## TASK BRIEF
Give the entries again, word for word.

_ _ _ _ _

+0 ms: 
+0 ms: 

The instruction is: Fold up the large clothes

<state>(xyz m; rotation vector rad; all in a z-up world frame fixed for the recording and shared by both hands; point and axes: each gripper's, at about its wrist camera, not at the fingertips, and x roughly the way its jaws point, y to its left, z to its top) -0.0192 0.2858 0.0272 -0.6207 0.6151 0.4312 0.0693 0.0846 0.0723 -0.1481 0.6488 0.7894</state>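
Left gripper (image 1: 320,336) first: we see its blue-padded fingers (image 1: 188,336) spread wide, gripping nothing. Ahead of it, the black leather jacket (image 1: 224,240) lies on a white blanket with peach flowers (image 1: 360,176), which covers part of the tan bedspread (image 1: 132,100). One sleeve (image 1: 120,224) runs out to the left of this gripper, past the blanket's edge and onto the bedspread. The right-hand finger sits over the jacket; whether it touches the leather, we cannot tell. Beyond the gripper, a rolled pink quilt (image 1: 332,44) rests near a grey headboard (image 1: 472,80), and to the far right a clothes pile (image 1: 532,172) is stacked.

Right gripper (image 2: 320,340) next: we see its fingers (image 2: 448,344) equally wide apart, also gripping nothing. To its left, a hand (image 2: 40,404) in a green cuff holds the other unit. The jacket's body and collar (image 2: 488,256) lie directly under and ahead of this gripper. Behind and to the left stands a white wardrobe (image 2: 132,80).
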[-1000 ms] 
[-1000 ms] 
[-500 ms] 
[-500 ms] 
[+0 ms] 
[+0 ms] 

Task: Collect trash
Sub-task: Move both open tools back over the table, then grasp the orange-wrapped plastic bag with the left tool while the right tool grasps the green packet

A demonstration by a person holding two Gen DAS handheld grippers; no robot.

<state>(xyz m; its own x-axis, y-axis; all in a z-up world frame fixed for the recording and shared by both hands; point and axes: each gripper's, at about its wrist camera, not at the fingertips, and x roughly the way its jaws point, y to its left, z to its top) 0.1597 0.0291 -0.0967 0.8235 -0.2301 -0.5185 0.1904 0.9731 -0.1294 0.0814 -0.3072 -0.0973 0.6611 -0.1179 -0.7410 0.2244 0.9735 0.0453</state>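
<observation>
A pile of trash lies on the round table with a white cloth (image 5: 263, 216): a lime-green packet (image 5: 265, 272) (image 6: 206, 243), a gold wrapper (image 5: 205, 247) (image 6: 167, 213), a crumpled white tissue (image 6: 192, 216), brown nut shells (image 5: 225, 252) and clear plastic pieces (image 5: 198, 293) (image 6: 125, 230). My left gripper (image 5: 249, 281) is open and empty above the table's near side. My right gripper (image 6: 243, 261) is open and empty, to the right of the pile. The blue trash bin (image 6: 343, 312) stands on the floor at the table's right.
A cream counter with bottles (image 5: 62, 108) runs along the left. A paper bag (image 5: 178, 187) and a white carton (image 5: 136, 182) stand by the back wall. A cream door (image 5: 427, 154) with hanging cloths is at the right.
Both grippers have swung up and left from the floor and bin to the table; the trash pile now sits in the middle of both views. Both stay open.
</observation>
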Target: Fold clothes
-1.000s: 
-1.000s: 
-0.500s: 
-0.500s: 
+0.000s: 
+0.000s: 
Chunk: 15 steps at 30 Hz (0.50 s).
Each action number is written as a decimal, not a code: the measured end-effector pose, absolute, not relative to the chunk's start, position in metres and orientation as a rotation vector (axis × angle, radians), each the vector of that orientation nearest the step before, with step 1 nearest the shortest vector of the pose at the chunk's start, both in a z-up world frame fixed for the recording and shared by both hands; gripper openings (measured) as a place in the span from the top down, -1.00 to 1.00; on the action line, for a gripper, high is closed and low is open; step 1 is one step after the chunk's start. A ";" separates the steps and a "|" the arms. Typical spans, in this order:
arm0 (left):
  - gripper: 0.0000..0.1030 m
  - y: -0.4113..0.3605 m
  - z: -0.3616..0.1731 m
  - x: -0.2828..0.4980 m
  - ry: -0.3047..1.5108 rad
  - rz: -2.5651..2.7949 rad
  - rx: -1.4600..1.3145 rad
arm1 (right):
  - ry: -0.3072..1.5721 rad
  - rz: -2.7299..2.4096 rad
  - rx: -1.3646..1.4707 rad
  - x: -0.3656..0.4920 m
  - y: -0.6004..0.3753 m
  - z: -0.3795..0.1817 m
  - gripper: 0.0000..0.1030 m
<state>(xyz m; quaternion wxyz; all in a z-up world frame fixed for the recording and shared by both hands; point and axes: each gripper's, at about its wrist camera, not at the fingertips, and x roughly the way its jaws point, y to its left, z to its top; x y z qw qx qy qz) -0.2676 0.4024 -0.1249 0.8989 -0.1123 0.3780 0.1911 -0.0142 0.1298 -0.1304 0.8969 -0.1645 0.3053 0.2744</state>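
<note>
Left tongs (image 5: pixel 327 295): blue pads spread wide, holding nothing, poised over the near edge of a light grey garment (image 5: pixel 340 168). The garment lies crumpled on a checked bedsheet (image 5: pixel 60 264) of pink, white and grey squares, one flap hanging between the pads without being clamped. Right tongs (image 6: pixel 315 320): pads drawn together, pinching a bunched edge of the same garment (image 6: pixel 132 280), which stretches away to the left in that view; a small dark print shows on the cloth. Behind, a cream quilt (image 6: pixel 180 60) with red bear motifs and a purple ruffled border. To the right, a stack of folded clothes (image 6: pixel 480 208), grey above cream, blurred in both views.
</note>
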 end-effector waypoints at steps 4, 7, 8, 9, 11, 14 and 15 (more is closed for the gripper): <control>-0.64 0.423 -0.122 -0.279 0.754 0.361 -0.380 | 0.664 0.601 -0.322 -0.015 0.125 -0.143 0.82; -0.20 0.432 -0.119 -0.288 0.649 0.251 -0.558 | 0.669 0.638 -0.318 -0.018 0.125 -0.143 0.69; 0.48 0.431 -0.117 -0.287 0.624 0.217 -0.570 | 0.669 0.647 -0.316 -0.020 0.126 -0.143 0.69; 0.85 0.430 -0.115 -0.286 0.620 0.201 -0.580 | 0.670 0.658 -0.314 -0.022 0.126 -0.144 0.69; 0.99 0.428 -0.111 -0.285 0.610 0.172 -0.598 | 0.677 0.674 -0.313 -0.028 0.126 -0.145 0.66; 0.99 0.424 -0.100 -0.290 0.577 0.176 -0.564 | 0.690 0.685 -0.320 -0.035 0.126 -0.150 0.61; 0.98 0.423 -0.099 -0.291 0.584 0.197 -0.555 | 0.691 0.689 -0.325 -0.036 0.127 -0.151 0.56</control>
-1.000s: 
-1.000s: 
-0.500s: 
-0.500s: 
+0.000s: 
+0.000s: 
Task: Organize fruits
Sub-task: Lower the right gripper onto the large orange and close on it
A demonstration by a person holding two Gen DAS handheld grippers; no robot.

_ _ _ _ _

## WRITTEN RESPONSE
+0 ms: 
+0 ms: 

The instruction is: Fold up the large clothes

<state>(xyz m; rotation vector rad; all in a z-up world frame fixed for the recording and shared by both hands; point and axes: each gripper's, at about its wrist camera, not at the fingertips, and x roughly the way its jaws point, y to its left, z to its top) -0.0192 0.2858 0.0272 -0.6207 0.6151 0.4312 0.0693 0.0846 0.0723 -0.1481 0.6488 0.7894</state>
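Left gripper (image 1: 320,336) first: we see its blue-padded fingers (image 1: 188,336) spread wide, gripping nothing. Ahead of it, the black leather jacket (image 1: 224,240) lies on a white blanket with peach flowers (image 1: 360,176), which covers part of the tan bedspread (image 1: 132,100). One sleeve (image 1: 120,224) runs out to the left of this gripper, past the blanket's edge and onto the bedspread. The right-hand finger sits over the jacket; whether it touches the leather, we cannot tell. Beyond the gripper, a rolled pink quilt (image 1: 332,44) rests near a grey headboard (image 1: 472,80), and to the far right a clothes pile (image 1: 532,172) is stacked.

Right gripper (image 2: 320,340) next: we see its fingers (image 2: 448,344) equally wide apart, also gripping nothing. To its left, a hand (image 2: 40,404) in a green cuff holds the other unit. The jacket's body and collar (image 2: 488,256) lie directly under and ahead of this gripper. Behind and to the left stands a white wardrobe (image 2: 132,80).
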[-1000 ms] 
[-1000 ms] 
[-500 ms] 
[-500 ms] 
[+0 ms] 
[+0 ms] 

Task: Collect trash
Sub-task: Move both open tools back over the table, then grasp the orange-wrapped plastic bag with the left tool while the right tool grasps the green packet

A demonstration by a person holding two Gen DAS handheld grippers; no robot.

<state>(xyz m; its own x-axis, y-axis; all in a z-up world frame fixed for the recording and shared by both hands; point and axes: each gripper's, at about its wrist camera, not at the fingertips, and x roughly the way its jaws point, y to its left, z to its top) 0.1597 0.0291 -0.0967 0.8235 -0.2301 -0.5185 0.1904 0.9731 -0.1294 0.0814 -0.3072 -0.0973 0.6611 -0.1179 -0.7410 0.2244 0.9735 0.0453</state>
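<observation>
A pile of trash lies on the round table with a white cloth (image 5: 263, 216): a lime-green packet (image 5: 265, 272) (image 6: 206, 243), a gold wrapper (image 5: 205, 247) (image 6: 167, 213), a crumpled white tissue (image 6: 192, 216), brown nut shells (image 5: 225, 252) and clear plastic pieces (image 5: 198, 293) (image 6: 125, 230). My left gripper (image 5: 249, 281) is open and empty above the table's near side. My right gripper (image 6: 243, 261) is open and empty, to the right of the pile. The blue trash bin (image 6: 343, 312) stands on the floor at the table's right.
A cream counter with bottles (image 5: 62, 108) runs along the left. A paper bag (image 5: 178, 187) and a white carton (image 5: 136, 182) stand by the back wall. A cream door (image 5: 427, 154) with hanging cloths is at the right.
Both grippers have swung up and left from the floor and bin to the table; the trash pile now sits in the middle of both views. Both stay open.
</observation>
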Target: Fold clothes
-1.000s: 
-1.000s: 
-0.500s: 
-0.500s: 
+0.000s: 
+0.000s: 
Chunk: 15 steps at 30 Hz (0.50 s).
Each action number is written as a decimal, not a code: the measured end-effector pose, absolute, not relative to the chunk's start, position in metres and orientation as a rotation vector (axis × angle, radians), each the vector of that orientation nearest the step before, with step 1 nearest the shortest vector of the pose at the chunk's start, both in a z-up world frame fixed for the recording and shared by both hands; gripper openings (measured) as a place in the span from the top down, -1.00 to 1.00; on the action line, for a gripper, high is closed and low is open; step 1 is one step after the chunk's start. A ";" separates the steps and a "|" the arms. Typical spans, in this order:
arm0 (left):
  - gripper: 0.0000..0.1030 m
  - y: -0.4113..0.3605 m
  - z: -0.3616..0.1731 m
  - x: -0.2828..0.4980 m
  - ry: -0.3047..1.5108 rad
  - rz: -2.5651..2.7949 rad
  - rx: -1.4600..1.3145 rad
arm1 (right):
  - ry: -0.3072..1.5721 rad
  - rz: -2.7299..2.4096 rad
  - rx: -1.3646..1.4707 rad
  - x: -0.3656..0.4920 m
  - y: -0.6004..0.3753 m
  - z: -0.3795..0.1817 m
  - gripper: 0.0000..0.1030 m
<state>(xyz m; quaternion wxyz; all in a z-up world frame fixed for the recording and shared by both hands; point and axes: each gripper's, at about its wrist camera, not at the fingertips, and x roughly the way its jaws point, y to its left, z to its top; x y z qw qx qy qz) -0.2676 0.4024 -0.1249 0.8989 -0.1123 0.3780 0.1911 -0.0142 0.1298 -0.1304 0.8969 -0.1645 0.3053 0.2744</state>
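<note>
Left tongs (image 5: pixel 327 295): blue pads spread wide, holding nothing, poised over the near edge of a light grey garment (image 5: pixel 340 168). The garment lies crumpled on a checked bedsheet (image 5: pixel 60 264) of pink, white and grey squares, one flap hanging between the pads without being clamped. Right tongs (image 6: pixel 315 320): pads drawn together, pinching a bunched edge of the same garment (image 6: pixel 132 280), which stretches away to the left in that view; a small dark print shows on the cloth. Behind, a cream quilt (image 6: pixel 180 60) with red bear motifs and a purple ruffled border. To the right, a stack of folded clothes (image 6: pixel 480 208), grey above cream, blurred in both views.
</note>
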 end-effector waypoints at steps 4, 7, 8, 9, 11, 14 and 15 (more is closed for the gripper): <control>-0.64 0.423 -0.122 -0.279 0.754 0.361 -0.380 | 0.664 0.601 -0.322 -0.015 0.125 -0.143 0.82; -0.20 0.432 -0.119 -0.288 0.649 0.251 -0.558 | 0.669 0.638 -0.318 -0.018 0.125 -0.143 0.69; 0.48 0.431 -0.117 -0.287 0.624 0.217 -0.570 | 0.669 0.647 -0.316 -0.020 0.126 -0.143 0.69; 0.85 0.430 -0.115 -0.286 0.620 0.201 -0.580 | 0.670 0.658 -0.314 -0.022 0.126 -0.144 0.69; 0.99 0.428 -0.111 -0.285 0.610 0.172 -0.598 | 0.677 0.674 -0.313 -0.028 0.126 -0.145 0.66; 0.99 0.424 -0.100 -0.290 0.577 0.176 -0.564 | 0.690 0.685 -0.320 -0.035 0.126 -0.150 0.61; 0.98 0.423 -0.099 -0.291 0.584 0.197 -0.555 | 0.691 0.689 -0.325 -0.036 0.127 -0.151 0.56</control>
-1.000s: 
-1.000s: 
-0.500s: 
-0.500s: 
+0.000s: 
+0.000s: 
Task: Organize fruits
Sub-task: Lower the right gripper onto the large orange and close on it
A demonstration by a person holding two Gen DAS handheld grippers; no robot.

This answer is now finished.